• _Task objective_: With the pictures set aside, write out all of the data exactly as it stands.

• _Dataset extract_:
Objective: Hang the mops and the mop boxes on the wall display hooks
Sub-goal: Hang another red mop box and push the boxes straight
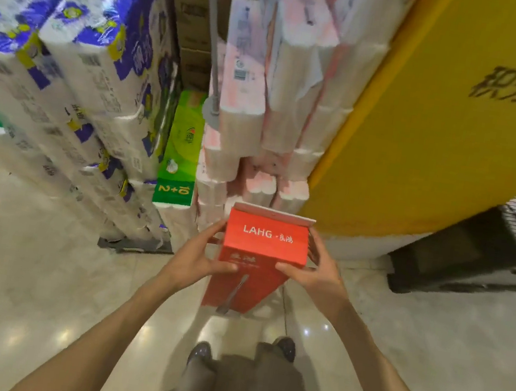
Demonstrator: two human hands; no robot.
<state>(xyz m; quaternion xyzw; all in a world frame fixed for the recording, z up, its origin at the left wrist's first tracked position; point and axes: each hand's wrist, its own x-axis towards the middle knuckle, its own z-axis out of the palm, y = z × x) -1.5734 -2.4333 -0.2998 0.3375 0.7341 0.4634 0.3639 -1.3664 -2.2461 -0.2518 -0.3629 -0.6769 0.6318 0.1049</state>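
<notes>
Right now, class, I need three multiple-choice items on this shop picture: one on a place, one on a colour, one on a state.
1. Where is the green pack?
A. Between the purple-flowered packs and the pink packs
B. On the black rack
C. In the person's hands

2. What colour is the box?
A. Blue
B. Red
C. White

3. How is the box held?
A. By the left hand alone
B. It lies on the floor
C. By both hands, one on each side

Key: 1 A, the green pack stands in the gap between those stacks. 2 B, its faces are red with white letters. 3 C, the left hand and right hand grip opposite sides, above the floor.
</notes>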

• _Problem solution_:
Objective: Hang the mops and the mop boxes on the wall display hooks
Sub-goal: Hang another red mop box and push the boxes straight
Demonstrator: two human hands; no robot.
<state>(xyz m; quaternion xyzw; all in a world frame fixed for the recording, z up, its origin at the left wrist's first tracked position; point and axes: each hand's wrist, its own x-axis towards the middle knuckle, its own z-axis out of the palm, y = z × x) -1.5734 -2.4333 -0.2998 0.3375 0.7341 0.4634 0.3639 -1.3664 -2.2461 -0.2518 -0.3629 -0.6769 0.6318 0.1049</state>
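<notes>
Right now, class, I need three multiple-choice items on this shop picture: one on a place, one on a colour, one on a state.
1. Where is the green pack?
A. Between the purple-flowered packs and the pink packs
B. On the black rack
C. In the person's hands

2. What colour is the box?
A. Blue
B. Red
C. White

3. How is the box held?
A. By the left hand alone
B. It lies on the floor
C. By both hands, one on each side

Key: 1 A, the green pack stands in the gap between those stacks. 2 B, its faces are red with white letters. 3 C, the left hand and right hand grip opposite sides, above the floor.
</notes>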

What the exercise required is now done.